[DATA SHOWN — start]

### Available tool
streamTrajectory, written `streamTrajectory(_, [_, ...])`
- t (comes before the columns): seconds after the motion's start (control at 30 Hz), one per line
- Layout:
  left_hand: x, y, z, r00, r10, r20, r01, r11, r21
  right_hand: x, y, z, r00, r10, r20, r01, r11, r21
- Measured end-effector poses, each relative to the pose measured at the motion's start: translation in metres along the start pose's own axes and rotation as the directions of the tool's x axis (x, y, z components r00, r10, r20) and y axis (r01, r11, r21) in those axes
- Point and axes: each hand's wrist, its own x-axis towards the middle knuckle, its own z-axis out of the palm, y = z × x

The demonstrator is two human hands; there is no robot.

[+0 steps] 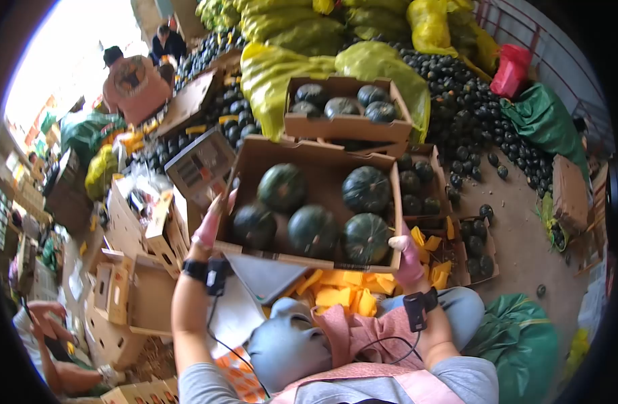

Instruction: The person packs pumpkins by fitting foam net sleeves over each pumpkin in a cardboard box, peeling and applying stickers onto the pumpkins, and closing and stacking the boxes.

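Note:
Between my two hands is a cardboard box with several dark green squashes spread over its bottom. My left hand, in a pink glove, grips the box's left side. On the right side, my right hand wears a similar glove, its thumb over the rim and its other fingers mostly hidden. Just beyond stands another box filled with squashes, on top of a further carton. A digital scale shows partly below the held box, beside yellow foam-like pieces.
Squashes lie heaped on the floor at the back right, near yellow net sacks. Open cartons stand at the left. Small boxes of squashes sit to the right. Two people are at the back left.

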Motion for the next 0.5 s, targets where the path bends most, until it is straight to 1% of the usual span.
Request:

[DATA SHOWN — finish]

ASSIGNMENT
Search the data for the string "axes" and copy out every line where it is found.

FINISHED EXERCISE
- Measured end-effector poses, each relative to the pose measured at the motion's start: translation in metres along the start pose's own axes and rotation as the directions of the tool's x axis (x, y, z components r00, r10, r20) and y axis (r01, r11, r21) in those axes
- Point and axes: each hand's wrist, its own x-axis towards the middle knuckle, its own z-axis out of the palm, y = z × x

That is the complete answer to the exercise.